Statistical analysis
Continuous variables are presented as median and range and categorical variables are presented as frequency. Cross-tabulations were performed with the chi-square test or Fisher’s exact test for categorical variables, and the Cochran–Armitage test was used for categorical variables with three or more categories. Univariate analyses were performed to identify factors associated with the presence or absence of subjective improvement of xerostomia at six months. The no improvement group included patients who reported no improvement or exacerbation after six months, and the improvement group included patients who reported improvement after six months. Analyses were performed in all patients as well as in a subgroup of patients who received anticholinergics. Univariate logistic regression analyses were performed using xerogenic medications or ACB scale scores as the explanatory variable and the presence or absence of subjective improvement at six months as the objective variable. In the analysis by treatment method, the pattern of 10% or more of cases was analyzed.

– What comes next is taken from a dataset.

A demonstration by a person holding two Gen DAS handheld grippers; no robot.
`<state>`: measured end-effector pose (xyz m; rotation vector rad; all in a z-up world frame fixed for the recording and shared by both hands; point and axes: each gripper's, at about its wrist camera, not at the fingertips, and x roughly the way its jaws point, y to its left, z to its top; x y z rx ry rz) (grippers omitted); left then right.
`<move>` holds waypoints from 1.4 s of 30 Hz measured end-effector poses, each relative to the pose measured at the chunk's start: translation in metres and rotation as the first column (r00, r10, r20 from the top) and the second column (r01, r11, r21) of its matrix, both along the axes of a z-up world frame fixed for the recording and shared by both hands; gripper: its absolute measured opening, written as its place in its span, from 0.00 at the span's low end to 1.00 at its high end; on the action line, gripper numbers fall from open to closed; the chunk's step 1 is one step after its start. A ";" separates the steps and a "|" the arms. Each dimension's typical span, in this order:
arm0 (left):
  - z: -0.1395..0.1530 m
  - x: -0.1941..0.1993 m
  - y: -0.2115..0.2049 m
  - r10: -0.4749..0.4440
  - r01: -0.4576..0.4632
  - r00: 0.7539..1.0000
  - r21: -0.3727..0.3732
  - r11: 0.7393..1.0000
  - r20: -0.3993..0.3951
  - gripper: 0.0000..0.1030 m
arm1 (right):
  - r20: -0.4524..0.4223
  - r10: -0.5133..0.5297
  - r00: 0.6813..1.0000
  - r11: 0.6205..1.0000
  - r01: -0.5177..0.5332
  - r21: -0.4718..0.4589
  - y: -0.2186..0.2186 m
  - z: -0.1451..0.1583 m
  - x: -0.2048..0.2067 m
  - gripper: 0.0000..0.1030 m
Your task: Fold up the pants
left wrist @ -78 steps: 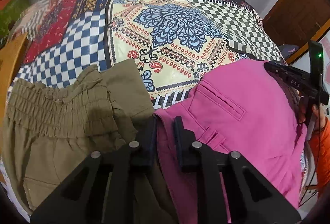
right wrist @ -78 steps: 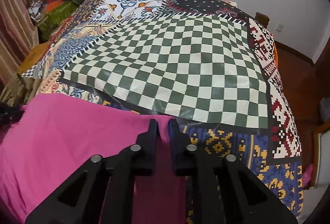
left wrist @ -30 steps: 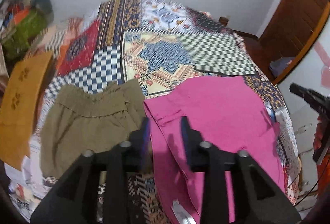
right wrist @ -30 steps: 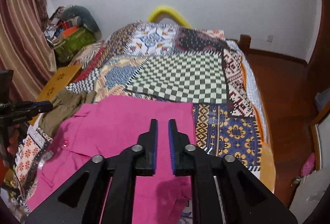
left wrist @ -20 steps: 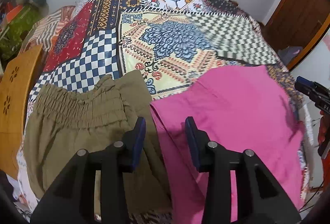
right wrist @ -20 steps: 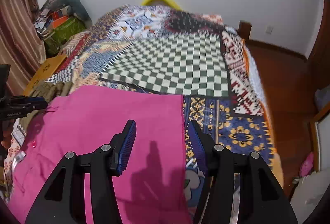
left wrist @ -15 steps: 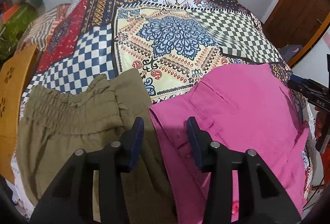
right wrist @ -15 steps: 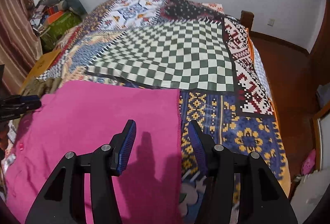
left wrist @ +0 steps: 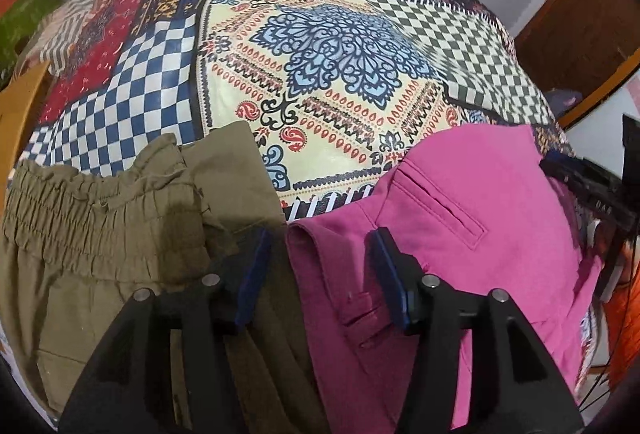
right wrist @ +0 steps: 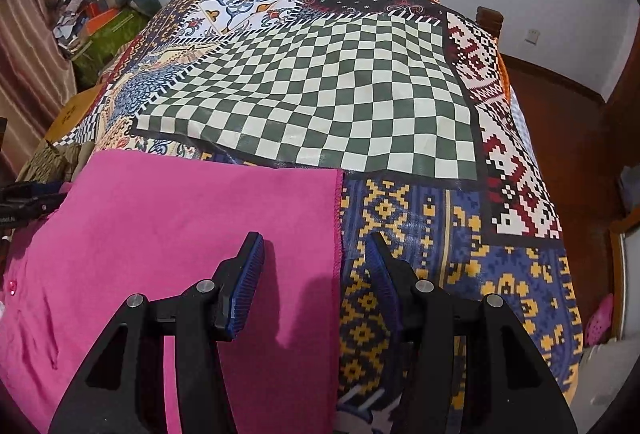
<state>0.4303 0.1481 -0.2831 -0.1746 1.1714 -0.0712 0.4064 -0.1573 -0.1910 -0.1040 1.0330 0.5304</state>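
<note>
Your left gripper (left wrist: 320, 246) is standing with its jaws parted, and they have just been opening wider. The waistband corner of the pink pants (left wrist: 472, 234) is lying between the blue pads (left wrist: 250, 274), but the pads are not pressing on it; you are holding nothing there. The left finger is sitting over the olive-green garment (left wrist: 100, 234), which is lying just beside the pink pants, its edge touching or slipping under them at the near side.

Your right gripper (right wrist: 316, 254) is also standing about half open, having just opened. Its jaws are straddling the stitched hem of the pink pants (right wrist: 180, 226): the left finger is hanging over pink cloth, the right finger over the patterned bed cover (right wrist: 320, 94). No pad is gripping the fabric.

The pink pants are lying flat on the near part of the bed cover, waistband toward your left gripper, hem toward your right. In the left wrist view the back pocket is facing up. Your left gripper is also showing at the left margin of the right wrist view, at the waistband end.
</note>
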 end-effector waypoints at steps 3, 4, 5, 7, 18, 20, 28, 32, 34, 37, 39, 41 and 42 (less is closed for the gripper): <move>-0.001 0.002 -0.006 -0.027 0.027 1.000 0.030 0.999 -0.003 0.52 | -0.011 0.001 1.000 1.000 -0.001 0.013 0.000 -0.003 0.005 0.47; -0.001 0.001 -0.006 -0.032 0.032 0.999 0.032 0.999 -0.005 0.52 | -0.011 0.002 1.000 1.000 -0.002 0.016 0.001 -0.004 0.006 0.47; -0.001 0.002 -0.006 -0.037 0.037 0.999 0.031 0.999 -0.006 0.50 | -0.009 0.005 1.000 1.000 -0.005 0.016 0.002 -0.004 0.008 0.47; -0.002 0.003 -0.004 -0.046 0.046 0.999 0.000 0.999 -0.013 0.43 | 0.000 0.011 1.000 1.000 -0.011 0.019 0.005 -0.005 0.009 0.47; -0.002 0.006 -0.009 -0.052 0.052 0.999 -0.007 0.999 -0.008 0.19 | 0.029 0.048 0.998 0.998 -0.047 -0.039 0.029 -0.011 0.021 0.33; -0.001 0.006 -0.012 -0.058 0.058 0.998 0.013 0.998 0.002 0.18 | 0.026 0.042 0.999 0.998 -0.041 -0.049 0.031 -0.013 0.024 0.15; 0.010 0.000 -0.018 -0.091 0.086 0.995 0.084 0.993 0.050 0.13 | 0.044 0.020 0.999 1.000 -0.020 -0.021 0.027 -0.009 0.022 0.04; 0.030 -0.010 -0.014 -0.081 0.073 0.992 0.080 0.994 0.098 0.08 | 0.057 -0.019 0.998 1.000 0.018 0.016 0.014 0.001 0.018 0.04; 0.040 -0.014 -0.014 -0.077 0.068 0.990 0.078 0.995 0.117 0.07 | 0.069 -0.030 0.997 0.999 0.027 0.035 0.008 0.011 0.013 0.04; 0.060 -0.023 -0.017 -0.080 0.068 0.984 0.084 0.994 0.157 0.06 | 0.101 -0.044 0.994 0.997 0.038 0.063 0.002 0.031 0.006 0.04; 0.071 -0.029 -0.020 -0.083 0.068 0.981 0.091 0.994 0.176 0.05 | 0.121 -0.049 0.991 0.995 0.039 0.087 -0.003 0.048 -0.001 0.04; 0.085 -0.038 -0.024 -0.083 0.065 0.976 0.098 0.993 0.199 0.05 | 0.143 -0.050 0.988 0.994 0.036 0.105 -0.006 0.062 -0.008 0.04; 0.089 -0.042 -0.025 -0.083 0.065 0.975 0.097 0.993 0.205 0.05 | 0.155 -0.051 0.987 0.993 0.034 0.111 -0.008 0.070 -0.013 0.04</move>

The salivary flow rates at the initial visit and those after six months of treatment were tested for normality using the Shapiro-Wilk and analyzed using the Wilcoxon test. The Mann-Whitney test was performed to examine the association between the presence or absence of improvement in xerostomia and the unstimulated salivary flow. Effect size was calculated by the difference in mean score divided by the SD of the baseline score. All statistical analyses were performed using SAS version 9.4 statistical software (SAS Institute Inc., Cary, NC, USA). Statistical significance was set at P<0.05.
Results
Patient characteristics
We included 490 of the 1,378 patients in this study on the basis of the selection criteria. The median age of the patients was 70 years (range: 17–89 years), and 68.4% of the patients were aged ≥65 years (Table 1 and S1 Table). Most patients (n = 415; 84.7%) were female. The median disease duration was 19 months (range: 0–360 months). The most common comorbidity was hypertension (n = 182; 37.1%), followed by dyslipidemia (n = 107 patients; 21.8%). The median number of medications used was five (range: 1–22 medications), and the median number of xerogenic medications used was three (range: 1–14 medications). The most commonly used xerogenic medications were central nervous system drugs (n = 130 patients; 26.5%). Any type of anticholinergics were administered to 242 patients (49.4%): 134 (55.4%) received one anticholinergic, 67 (27.7%) received two anticholinergics, and 41 (16.9%) received three or more anticholinergics. The median ACB scale score was 2 points (range: 1–10 points), and 77 patients (44.3%) had an ACB scale score ≥3 points.
Table 1. Patient characteristics.
| Age ≥ 65 years | 335 (68.4) |
| Sex (Female) | 415 (84.7) |
| Disease duration ≥ 19 months | 244 (49.8) |
| Medical history | |
| Hypertension | 182 (37.1) |
| Dyslipidemia | 107 (21.8) |
| Gastrointestinal diseases | 87 (17.8) |
| Psychiatric disorders | 84 (17.1) |
| Cerebrovascular diseases | 50 (10.2) |
| Medication | |
| Total number of medications ≥ 6 drugs | 213 (43.5) |
| Xerogenic medications ≥ 3 drugs | 268 (54.7) |
| Therapeutic category | |
| Central nervous system drugs | 130 (26.5) |
| Cardiovascular drugs | 49 (10.0) |
| Gastrointestinal drugs | 38 (7.8) |
| Urological drugs | 17 (3.5) |
| Respiratory system drugs | 1 (0.2) |
| Anticholinergics | |
| 1 drug | 134 (55.4) |
| 2 drugs | 67 (27.7) |
| ≥ 3 drugs | 41 (16.9) |
| Anticholinergic Cognitive Burden scale ≥ 3 points | 77 (15.7) |
| General Health Questionnaire (≥ 7 points) | 235 (48.0) |
| Unstimulated salivary flow rate | |
| Mild | 78 (15.9) |
| Moderate | 86 (17.6) |
| Severe | 326 (66.5) |
| Diagnosis | |
| Medication-induced xerostomia alone | 42 (8.6) |
| Concomitant stress-induced xerostomia | 334 (68.2) |
| Concomitant evaporation-induced xerostomia | 200 (40.8) |
| Concomitant Sjögren’s syndrome | 91 (18.6) |
| Treatment methods | |
| SGM+OL | 229 (46.7) |
| SGM+OL+Japanese herbal medicine | 165 (33.7) |
| SGM+OL+sialogogues | 51 (10.4) |
| SGM+OL+Japanese herbal medicine+sialogogues | 24 (4.9) |
| SGM+OL+dose reduction/drug discontinuation | 18 (3.7) |
SGM: salivary gland massage OL: Oral lubricant.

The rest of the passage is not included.